La casa farmaceutica Astrazeneca sfida le sanzioni occidentali ed è pronta ad andare in controtendenza rispetto agli asset geopolitici che si stanno delineando in questi ultimi periodi che per il futuro prevedono nuove chiusure nei confronti delle importazioni da Pechino di materie prime e farmaci per diminuire la dipendenza delle industrie Usa ed Eu. L’azienda attraverso un comunicato dell’amministratore delegato Pascal Soriot ha annunciato di aver avviato nuovi investimenti di ricerca e produzione in Cina.
Un fondo da un miliardo di dollari finanzierà alcune start-up locali per puntare su ricerca biotech, soprattutto in nuovi settori medici, dopo il calo dei prodotti anti Covid. Ora infatti il futuro è rappresentato dalla cura delle malattie croniche, soprattutto quelle legate all’invecchiamento della popolazione. Come ha dichiarato il presidente al Financial Times “Aiuteremo le aziende di Pechino a sviluppare e commercializzare i loro prodotti, l’obiettivo è quello di prenderci cura dei pazienti il più possibile, almeno fino a quando non interverranno nuove sanzioni“. E ha poi aggiunto “queste tecnologie plasmeranno il futuro della medicina“.

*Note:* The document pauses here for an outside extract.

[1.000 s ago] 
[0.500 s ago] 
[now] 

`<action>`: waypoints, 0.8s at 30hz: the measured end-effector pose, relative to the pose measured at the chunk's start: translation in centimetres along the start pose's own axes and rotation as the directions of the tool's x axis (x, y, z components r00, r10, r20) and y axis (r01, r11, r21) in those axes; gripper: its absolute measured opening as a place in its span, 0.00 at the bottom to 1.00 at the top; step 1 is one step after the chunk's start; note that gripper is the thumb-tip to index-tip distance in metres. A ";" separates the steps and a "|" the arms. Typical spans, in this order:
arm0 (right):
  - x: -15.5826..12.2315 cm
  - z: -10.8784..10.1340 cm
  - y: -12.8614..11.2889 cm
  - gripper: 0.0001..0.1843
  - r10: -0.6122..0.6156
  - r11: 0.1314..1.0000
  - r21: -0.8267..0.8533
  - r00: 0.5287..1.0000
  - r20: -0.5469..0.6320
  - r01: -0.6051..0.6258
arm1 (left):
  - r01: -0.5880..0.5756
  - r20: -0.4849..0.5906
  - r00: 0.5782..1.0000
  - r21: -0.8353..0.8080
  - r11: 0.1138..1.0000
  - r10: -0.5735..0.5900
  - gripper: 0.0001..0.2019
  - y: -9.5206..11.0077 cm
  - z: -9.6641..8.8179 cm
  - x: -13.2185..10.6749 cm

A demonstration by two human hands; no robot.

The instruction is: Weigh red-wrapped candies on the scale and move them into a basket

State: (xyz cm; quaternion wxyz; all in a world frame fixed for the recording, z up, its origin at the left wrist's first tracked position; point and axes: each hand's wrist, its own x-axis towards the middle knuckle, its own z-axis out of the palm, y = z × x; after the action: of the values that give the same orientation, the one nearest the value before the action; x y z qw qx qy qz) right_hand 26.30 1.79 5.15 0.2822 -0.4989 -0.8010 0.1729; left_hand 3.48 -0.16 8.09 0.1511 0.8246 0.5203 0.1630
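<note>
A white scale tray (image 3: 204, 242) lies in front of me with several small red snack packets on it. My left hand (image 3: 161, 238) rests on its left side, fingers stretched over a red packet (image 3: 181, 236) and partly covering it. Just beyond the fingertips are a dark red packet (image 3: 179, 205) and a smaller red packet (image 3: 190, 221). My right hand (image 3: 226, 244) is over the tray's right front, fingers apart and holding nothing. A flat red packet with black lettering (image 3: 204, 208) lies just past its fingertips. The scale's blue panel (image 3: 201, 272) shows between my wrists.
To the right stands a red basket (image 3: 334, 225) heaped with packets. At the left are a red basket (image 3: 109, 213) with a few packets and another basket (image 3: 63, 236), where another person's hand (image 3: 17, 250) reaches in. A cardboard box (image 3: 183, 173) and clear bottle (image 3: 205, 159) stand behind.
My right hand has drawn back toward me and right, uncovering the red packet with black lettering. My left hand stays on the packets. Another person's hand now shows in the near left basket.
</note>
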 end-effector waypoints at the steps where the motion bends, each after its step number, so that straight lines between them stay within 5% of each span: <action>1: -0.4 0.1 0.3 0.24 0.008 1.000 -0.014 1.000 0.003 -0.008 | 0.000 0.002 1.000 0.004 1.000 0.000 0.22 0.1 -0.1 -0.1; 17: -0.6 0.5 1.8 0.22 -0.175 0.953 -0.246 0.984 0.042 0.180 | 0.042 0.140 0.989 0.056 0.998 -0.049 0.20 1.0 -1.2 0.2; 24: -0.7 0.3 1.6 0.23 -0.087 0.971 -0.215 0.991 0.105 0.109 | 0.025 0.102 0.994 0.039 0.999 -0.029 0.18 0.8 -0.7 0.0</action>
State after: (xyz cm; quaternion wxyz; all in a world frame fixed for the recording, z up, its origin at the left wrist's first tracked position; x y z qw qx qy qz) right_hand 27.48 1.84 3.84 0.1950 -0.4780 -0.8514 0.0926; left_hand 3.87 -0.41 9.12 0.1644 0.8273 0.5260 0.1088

Astrazeneca investe in Cina per la ricerca, governi preoccupati dal monopolio di Pechino
Gli investimenti di Astrazeneca in Cina per quanto riguarda lo sviluppo e la commercializzazione di nuove cure e terapie geniche per malattie croniche legate all’età come ad esempio il cancro e il diabete, rappresenteranno il futuro. Questo è quanto dichiarato dall’amministratore delegato Pascal Soriot al Financial Times. Questi finanziamenti a Pechino, uniti con altri già annunciati da altri colossi farmaceutici però, come dottolinea il quotidiano finanziario, preoccupano i governi.
L’obiettivo infatti dovrebbe essere quello di limitare la dipendenza dalla Cina per quanto riguarda l’importazione di materie prime del settore medico e soprattutto farmaci generici, che risultano già introvabili in molti paesi occidentali. L’esperta dell’Alliance for Securing Democracy, Lindsay Gorman, analizzando la tendenza ha affermato che “Non è possibile sottovalutare le relazioni geopolitiche di questi nuovi investimenti in Cina, perchè sono subordinati a dichiarazioni di alleanza con il regime di governo“, aggiungendo che “le aziende che operano a Pechino devono sottostare alle regole di uno stato autoritario, e questo non può essere il prezzo da pagare per fare affari nel settore farmaceutico“.